*Given data*:
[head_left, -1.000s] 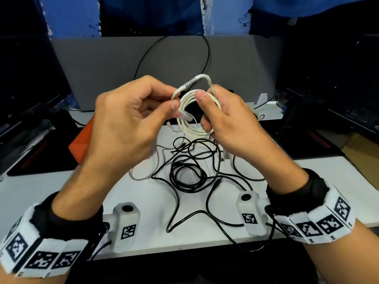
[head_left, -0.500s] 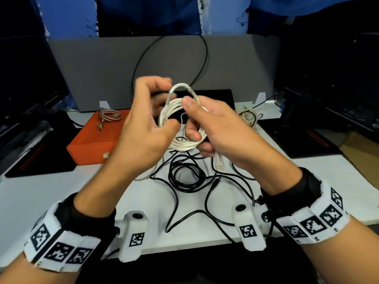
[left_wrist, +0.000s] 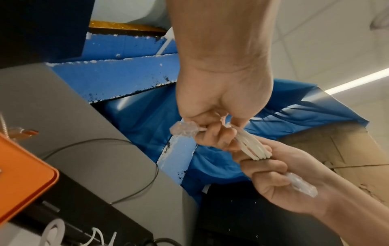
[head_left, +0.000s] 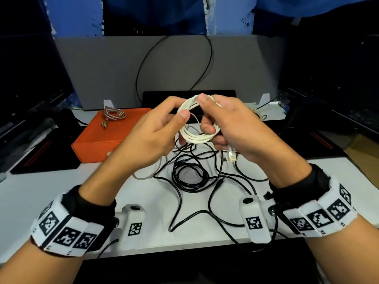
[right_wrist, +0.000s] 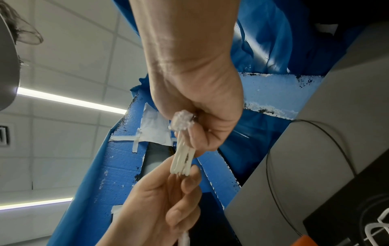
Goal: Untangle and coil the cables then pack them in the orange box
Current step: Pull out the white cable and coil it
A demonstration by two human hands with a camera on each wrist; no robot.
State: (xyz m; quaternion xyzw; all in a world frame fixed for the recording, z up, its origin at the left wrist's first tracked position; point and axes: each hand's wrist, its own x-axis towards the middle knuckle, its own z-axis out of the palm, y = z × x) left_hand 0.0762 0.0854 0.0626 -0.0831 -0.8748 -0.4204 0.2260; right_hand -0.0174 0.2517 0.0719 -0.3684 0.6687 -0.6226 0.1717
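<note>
Above the white desk [head_left: 51, 187] strewn with tangled black cables [head_left: 190, 175], left hand [head_left: 151, 136] and right hand [head_left: 229, 128] both pinch the coiled white cable [head_left: 196, 138], right of the orange box [head_left: 98, 144]; its loose plug [head_left: 231, 155] dangles, so the coil could spring apart.

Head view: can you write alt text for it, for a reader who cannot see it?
Both hands, left hand and right hand, hold a coiled white cable above a white desk. Below lie tangled black cables; an orange box at left carries a braided cable.
</note>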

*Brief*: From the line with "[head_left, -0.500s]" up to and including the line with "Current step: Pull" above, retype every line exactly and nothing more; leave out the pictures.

*Solved problem*:
[head_left, -0.500s] 
[left_wrist, +0.000s] 
[head_left, +0.000s] 
[right_wrist, +0.000s] 
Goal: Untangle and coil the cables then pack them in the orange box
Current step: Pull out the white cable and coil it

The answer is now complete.